BMC Network Automation checks whether Config State is set to applied after every configuration attempt. When Config State is set to failed-to-apply, the Cisco VNMC configuration is not pushed to the ASA 1000V VM and the administrator must click the View Configuration Faults link to view the reason for the failure.

The administrator must acknowledge the faults and revert the faulty configurations.

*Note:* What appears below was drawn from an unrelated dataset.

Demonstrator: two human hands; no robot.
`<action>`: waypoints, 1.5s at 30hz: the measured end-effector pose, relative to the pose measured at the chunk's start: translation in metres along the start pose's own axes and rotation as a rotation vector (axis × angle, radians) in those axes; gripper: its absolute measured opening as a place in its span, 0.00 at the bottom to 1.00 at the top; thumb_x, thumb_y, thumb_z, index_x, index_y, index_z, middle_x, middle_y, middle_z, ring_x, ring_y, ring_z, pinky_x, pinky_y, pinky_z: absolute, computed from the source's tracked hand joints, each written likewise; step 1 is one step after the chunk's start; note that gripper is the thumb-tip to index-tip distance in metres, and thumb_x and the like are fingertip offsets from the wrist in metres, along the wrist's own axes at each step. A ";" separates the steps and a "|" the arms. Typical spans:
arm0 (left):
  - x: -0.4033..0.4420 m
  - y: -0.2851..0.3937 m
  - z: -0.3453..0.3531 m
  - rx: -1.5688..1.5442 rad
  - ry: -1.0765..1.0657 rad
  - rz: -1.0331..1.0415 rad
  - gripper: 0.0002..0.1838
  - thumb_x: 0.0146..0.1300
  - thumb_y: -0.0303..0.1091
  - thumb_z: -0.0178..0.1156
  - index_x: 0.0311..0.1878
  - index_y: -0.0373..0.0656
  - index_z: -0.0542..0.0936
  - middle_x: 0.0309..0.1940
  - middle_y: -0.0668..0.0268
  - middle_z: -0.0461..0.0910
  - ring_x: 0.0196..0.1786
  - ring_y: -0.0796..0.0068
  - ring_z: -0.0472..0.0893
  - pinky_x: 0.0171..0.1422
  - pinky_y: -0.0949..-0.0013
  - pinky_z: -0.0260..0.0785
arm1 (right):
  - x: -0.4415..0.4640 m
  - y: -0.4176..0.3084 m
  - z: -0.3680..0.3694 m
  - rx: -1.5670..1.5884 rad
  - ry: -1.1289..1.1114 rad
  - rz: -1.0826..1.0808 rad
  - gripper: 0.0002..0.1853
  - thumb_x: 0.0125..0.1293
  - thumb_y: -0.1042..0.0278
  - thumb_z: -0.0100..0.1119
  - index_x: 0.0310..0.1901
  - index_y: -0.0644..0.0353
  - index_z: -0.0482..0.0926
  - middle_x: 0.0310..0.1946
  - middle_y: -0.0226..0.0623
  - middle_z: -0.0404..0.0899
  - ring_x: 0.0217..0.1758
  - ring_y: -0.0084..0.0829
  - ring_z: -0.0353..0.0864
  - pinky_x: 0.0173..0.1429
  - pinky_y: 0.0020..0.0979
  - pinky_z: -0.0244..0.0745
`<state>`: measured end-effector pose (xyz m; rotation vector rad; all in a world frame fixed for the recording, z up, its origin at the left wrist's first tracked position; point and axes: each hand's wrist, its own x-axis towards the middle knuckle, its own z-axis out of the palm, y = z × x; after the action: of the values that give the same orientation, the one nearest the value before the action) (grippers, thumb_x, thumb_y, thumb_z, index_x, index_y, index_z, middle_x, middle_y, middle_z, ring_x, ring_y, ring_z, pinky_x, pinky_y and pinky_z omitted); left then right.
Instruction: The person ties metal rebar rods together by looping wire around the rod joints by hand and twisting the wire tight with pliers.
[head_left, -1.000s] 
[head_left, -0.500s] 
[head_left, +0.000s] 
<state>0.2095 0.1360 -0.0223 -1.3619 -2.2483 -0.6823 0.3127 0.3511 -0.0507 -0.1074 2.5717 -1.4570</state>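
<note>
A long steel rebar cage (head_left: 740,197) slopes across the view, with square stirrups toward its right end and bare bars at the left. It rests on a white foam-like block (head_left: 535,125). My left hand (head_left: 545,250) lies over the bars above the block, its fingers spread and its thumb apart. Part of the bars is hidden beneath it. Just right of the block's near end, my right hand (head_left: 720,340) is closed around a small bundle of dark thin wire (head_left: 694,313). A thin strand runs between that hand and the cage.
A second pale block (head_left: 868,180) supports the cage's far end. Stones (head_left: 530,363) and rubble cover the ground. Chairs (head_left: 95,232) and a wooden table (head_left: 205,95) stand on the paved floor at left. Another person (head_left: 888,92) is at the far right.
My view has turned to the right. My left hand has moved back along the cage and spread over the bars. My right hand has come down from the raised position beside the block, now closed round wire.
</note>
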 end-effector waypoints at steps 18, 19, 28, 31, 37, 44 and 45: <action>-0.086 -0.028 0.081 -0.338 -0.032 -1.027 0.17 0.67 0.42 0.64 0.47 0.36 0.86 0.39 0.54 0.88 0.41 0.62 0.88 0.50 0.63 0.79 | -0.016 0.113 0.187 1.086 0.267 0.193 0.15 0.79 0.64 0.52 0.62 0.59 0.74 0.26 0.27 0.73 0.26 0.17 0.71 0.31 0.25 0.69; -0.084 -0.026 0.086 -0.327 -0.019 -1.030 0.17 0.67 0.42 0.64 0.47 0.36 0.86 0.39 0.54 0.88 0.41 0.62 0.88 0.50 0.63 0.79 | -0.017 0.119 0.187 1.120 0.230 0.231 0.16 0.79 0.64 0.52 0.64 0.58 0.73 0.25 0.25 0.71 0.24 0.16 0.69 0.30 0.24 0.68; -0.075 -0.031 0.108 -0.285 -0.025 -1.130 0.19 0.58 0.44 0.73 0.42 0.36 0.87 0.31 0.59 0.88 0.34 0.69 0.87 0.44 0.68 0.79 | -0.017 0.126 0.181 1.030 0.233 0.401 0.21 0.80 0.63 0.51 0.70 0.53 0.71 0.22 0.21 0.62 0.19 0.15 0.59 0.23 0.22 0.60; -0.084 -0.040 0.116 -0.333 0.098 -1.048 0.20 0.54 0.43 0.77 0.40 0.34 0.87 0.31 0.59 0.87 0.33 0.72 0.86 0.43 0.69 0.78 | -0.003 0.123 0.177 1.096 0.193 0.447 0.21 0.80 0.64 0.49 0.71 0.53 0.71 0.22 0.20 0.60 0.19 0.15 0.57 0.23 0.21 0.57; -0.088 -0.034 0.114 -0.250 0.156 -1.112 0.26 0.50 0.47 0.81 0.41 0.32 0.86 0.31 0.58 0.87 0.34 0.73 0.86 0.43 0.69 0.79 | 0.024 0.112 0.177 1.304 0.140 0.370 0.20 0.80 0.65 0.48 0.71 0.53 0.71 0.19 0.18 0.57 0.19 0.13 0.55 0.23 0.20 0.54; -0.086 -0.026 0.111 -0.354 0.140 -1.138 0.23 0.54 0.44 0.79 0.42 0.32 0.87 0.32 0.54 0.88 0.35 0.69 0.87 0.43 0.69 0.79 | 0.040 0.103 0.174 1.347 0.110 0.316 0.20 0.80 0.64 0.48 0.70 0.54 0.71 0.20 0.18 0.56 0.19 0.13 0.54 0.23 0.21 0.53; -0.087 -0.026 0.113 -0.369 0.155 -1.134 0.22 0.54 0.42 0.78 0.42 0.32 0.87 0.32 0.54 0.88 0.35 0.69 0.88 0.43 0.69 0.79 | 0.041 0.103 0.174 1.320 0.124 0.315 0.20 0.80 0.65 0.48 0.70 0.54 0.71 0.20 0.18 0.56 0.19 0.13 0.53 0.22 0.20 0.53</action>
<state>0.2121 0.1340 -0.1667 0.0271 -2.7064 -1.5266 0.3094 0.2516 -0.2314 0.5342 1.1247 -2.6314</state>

ASA 1000V does not accept any further configurations until Config State is set to applied.

Guidelines for creating the pod blueprint and pod

The Pod Firewall Node is the VNMC device. For management and HA networks, specify values for management port profiles. For HA, specify the file path for the primary and secondary OVA/OVF files. VNMC Shared Secret Password specifies the password that is required to register ASA 1000V to VNMC. You specify this password during pod creation.

Note

 For HA, ensure that both the OVA/OVF files are of the same OS version.Otherwise, failover inspection fails.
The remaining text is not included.